Hunter pursed his lips. “It’s wrong to use force in sexual matters. She’ll resist me and start sobbing or something.”
“I have more faith in you than that. If you go about things the right way, there won’t be much resistance at all.”
Hunter rubbed his temples and groaned. “Says the man who’s not married to the daughter of Laudable Lansing. I have as much chance of training her into a whore as I have of sprouting wings and flying across the Thames.”
“Not a whore, my friend. A wife who obeys. A wife who wishes to please her husband and has been trained how to do so.”
Hunter lay back on his friend’s divan. A wife who obeys. Lansing had drilled obedience into Aurelia from her earliest days. If Hunter could prevail upon her desire to obey, train her to perform these acts, even enjoy them, what a dream their life might be.

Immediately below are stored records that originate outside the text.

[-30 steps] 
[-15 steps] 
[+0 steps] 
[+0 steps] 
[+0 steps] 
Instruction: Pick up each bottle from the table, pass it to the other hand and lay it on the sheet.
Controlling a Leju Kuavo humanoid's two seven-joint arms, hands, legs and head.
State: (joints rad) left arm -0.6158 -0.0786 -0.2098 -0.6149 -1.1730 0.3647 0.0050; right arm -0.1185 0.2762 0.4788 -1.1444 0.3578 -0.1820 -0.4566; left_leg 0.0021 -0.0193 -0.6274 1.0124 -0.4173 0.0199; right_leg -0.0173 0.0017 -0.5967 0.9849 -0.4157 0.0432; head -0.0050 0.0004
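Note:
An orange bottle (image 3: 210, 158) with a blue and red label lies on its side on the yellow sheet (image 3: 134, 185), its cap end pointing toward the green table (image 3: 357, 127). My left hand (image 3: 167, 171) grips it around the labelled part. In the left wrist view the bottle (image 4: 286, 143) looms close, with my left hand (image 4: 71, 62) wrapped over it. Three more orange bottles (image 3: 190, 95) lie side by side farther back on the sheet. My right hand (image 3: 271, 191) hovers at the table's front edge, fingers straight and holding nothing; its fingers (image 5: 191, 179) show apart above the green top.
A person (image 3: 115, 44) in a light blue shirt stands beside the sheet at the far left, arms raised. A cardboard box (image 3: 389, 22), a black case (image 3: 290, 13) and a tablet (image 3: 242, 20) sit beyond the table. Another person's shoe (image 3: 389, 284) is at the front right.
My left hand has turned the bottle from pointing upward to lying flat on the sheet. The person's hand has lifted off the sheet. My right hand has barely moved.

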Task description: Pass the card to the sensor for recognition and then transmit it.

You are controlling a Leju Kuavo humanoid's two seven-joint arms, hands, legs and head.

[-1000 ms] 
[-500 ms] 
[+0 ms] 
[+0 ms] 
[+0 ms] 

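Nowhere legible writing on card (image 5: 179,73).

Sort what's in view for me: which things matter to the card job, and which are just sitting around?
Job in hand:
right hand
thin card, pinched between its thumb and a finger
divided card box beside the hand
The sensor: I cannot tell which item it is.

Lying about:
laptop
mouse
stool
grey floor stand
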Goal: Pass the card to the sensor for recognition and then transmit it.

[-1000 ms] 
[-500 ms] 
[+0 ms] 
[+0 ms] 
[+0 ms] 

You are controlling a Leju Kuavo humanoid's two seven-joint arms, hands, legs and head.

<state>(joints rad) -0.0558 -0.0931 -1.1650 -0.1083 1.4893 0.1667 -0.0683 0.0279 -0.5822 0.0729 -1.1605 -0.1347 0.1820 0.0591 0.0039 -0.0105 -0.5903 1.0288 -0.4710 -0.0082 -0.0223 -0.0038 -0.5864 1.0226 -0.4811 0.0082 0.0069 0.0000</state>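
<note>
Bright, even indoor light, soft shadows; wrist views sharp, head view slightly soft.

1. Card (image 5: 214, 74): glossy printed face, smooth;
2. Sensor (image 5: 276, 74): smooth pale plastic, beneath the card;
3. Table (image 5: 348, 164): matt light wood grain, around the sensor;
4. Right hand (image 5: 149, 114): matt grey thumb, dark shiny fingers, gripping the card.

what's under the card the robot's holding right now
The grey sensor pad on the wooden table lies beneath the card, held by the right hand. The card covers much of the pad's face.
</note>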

But she was so unresponsive in bed. She hadn’t the first inkling of sensuality or erotic awareness. She was as glacial as a block of ice. The idea of training her to please him was so absurd it was beyond imagining.
“She cannot even tolerate straightforward intercourse,” Hunter said. “She hates when I touch her.”
“If that’s true, then you have a lot of work to do, old boy.”
“I can’t, Warren. It’s a ludicrous idea. It would never work.”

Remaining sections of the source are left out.